EXCERPTED DATA Start Marker

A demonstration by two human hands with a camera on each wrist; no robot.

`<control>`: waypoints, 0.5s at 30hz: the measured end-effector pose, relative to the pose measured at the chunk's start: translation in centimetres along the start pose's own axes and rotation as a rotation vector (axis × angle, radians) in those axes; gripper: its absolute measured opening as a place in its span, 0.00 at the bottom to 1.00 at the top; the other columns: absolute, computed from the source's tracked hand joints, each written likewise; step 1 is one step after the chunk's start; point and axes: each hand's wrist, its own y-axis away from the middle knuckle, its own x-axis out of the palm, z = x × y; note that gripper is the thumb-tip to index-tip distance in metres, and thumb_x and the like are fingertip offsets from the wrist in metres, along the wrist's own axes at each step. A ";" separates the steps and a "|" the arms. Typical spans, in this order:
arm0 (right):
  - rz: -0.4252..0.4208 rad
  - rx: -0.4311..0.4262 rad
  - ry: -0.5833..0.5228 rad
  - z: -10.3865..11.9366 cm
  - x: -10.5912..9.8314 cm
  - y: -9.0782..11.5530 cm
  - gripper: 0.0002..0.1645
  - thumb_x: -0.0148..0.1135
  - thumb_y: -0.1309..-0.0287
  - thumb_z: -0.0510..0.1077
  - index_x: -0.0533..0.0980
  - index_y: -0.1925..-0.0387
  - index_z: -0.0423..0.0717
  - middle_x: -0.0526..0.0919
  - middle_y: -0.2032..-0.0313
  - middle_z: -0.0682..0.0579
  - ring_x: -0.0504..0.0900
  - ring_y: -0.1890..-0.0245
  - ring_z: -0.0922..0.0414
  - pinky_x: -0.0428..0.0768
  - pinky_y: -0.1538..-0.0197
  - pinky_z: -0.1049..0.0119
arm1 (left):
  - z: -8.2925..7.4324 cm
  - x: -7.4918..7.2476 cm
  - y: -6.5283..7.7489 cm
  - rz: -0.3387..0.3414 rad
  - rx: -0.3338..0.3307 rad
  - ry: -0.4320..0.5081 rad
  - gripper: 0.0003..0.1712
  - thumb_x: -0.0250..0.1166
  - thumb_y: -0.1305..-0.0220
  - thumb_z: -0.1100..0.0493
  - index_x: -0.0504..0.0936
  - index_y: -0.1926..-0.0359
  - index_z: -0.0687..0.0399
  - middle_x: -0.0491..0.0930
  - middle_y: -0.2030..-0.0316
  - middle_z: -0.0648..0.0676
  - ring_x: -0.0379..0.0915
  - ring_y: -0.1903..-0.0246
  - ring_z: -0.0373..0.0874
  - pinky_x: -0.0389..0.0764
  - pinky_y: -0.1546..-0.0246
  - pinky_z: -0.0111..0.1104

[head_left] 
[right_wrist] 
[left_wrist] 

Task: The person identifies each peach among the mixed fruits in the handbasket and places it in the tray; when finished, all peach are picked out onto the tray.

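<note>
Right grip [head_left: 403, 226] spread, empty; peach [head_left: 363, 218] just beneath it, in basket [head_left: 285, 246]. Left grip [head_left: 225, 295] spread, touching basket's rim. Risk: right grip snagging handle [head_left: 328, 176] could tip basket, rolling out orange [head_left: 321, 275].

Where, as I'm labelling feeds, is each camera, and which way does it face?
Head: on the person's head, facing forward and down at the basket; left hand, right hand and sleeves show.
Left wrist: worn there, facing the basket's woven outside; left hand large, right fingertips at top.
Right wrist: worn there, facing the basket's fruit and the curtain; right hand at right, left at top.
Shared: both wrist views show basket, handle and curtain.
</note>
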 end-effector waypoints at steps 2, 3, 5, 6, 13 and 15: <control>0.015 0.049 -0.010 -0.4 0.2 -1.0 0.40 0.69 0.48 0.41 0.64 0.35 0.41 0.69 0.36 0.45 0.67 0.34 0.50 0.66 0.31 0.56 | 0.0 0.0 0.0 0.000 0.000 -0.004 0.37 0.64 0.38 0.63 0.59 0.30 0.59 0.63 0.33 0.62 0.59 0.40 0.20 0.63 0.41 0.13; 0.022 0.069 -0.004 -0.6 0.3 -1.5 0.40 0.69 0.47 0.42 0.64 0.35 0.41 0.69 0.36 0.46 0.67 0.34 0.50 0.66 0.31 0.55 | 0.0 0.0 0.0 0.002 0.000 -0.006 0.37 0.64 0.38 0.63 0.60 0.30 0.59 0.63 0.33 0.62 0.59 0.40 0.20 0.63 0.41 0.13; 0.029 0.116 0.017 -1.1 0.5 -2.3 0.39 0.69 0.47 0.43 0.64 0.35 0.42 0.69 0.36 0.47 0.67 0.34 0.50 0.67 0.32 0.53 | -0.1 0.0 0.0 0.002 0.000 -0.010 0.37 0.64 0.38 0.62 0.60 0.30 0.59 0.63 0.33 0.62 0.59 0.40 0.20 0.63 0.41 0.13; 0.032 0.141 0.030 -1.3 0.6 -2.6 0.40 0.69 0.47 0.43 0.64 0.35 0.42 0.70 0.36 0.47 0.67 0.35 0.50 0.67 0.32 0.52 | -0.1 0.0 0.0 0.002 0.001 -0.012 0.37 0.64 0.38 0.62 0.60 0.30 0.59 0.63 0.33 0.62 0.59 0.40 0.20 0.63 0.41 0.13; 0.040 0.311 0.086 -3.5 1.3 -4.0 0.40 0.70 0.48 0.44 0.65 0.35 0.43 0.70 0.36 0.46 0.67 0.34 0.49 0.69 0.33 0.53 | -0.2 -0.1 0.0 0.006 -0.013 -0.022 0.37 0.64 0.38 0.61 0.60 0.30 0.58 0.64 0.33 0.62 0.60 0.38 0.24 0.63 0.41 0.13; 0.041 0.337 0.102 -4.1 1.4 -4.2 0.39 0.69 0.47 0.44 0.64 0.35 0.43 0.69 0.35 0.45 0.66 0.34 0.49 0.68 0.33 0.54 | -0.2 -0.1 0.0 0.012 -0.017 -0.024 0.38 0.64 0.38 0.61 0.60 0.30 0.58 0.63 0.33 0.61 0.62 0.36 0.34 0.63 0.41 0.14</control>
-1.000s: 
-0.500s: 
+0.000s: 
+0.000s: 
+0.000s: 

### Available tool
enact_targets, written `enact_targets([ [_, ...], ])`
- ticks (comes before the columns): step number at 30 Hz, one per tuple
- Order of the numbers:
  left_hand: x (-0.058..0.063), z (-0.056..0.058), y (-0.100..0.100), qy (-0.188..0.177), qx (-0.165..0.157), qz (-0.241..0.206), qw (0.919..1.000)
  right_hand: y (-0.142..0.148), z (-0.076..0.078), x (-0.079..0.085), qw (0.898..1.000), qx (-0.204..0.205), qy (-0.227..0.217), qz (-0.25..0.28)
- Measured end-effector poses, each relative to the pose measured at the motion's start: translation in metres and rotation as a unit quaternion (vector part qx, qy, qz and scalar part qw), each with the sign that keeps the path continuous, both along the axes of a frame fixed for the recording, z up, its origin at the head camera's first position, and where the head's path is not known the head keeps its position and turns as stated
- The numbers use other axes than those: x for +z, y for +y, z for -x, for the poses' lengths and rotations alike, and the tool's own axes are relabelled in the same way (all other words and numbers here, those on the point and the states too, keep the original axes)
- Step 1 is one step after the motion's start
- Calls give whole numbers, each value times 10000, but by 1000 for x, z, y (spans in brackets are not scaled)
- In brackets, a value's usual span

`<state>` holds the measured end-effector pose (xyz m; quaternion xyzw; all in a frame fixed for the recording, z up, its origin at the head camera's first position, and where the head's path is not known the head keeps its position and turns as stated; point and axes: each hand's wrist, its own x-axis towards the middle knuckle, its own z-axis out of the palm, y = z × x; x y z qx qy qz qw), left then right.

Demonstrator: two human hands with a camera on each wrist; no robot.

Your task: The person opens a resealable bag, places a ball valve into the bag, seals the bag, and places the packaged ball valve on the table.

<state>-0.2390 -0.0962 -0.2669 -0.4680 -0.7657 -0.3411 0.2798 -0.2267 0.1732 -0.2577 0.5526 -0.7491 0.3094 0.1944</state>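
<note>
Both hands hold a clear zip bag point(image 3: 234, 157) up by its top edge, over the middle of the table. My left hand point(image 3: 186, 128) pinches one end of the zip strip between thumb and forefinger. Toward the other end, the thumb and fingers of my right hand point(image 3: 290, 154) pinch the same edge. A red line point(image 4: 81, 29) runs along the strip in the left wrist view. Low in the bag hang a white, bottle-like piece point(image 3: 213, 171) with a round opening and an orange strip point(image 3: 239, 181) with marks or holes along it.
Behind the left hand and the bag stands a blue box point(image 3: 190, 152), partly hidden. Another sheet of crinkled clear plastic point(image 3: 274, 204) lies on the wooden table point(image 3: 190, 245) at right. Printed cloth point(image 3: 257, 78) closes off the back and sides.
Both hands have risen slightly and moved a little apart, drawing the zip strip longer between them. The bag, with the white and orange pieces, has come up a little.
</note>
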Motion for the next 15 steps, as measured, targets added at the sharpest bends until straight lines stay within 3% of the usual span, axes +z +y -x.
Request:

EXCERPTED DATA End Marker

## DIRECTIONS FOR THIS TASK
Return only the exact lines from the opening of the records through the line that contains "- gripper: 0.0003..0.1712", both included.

## SOLUTION BELOW
A demonstration by two human hands with a camera on each wrist; no robot.

`<control>`: waypoints, 0.5s at 30hz: the measured end-effector pose, relative to the pose measured at the chunk's start: translation in centimetres along the start pose's own axes and rotation as a rotation vector (axis × angle, radians) in those axes; gripper: its absolute measured opening as a place in its span, 0.00 at the bottom to 1.00 at the top; the other columns: absolute, computed from the source's tracked hand joints, each written likewise; step 1 is one step after the chunk's start; point and axes: each hand's wrist, its own y-axis away from the middle knuckle, its own x-axis out of the palm, z = x × y; note that gripper is the thumb-tip to index-tip distance in metres, and thumb_x and the like are fingertip offsets from the wrist in metres, along the wrist's own axes at each step. A ";" separates the steps and a "|" the arms. Typical spans, in this order:
arm0 (right):
  - rz: -0.4252..0.4208 rad
  - rx: -0.4311..0.4262 rad
  - ry: -0.5833..0.5228 rad
  - z: -10.3865..11.9366 cm
  - x: -10.5912..9.8314 cm
  - y: -9.0782..11.5530 cm
  - gripper: 0.0002..0.1645
  - thumb_x: -0.0148..0.1135
  - thumb_y: -0.1309..-0.0287
  - thumb_z: -0.0510..0.1077
  - index_x: -0.0533..0.0980
  - index_y: -0.1925..-0.0387
  - index_z: -0.0423..0.0717
  - middle_x: -0.0526..0.0919
  - middle_y: -0.2032..-0.0313
  - middle_z: -0.0682..0.0579
  - ring_x: -0.0504..0.0900
  - ring_y: -0.1890..-0.0245
  - ring_z: -0.0922..0.0414
  - pinky_x: -0.0428..0.0768
  - pinky_y: -0.1538..-0.0197
  - pinky_z: -0.1049..0.0119
arm1 (left):
  - z: -8.2925..7.4324 cm
  - x: -7.4918..7.2476 cm
  - y: -6.5283..7.7489 cm
  - rz: -0.3387..0.3414 rad
  - rx: -0.3338..0.3307 rad
  - ry: -0.4320..0.5081 rad
  - gripper: 0.0003..0.1712

No further output is required here.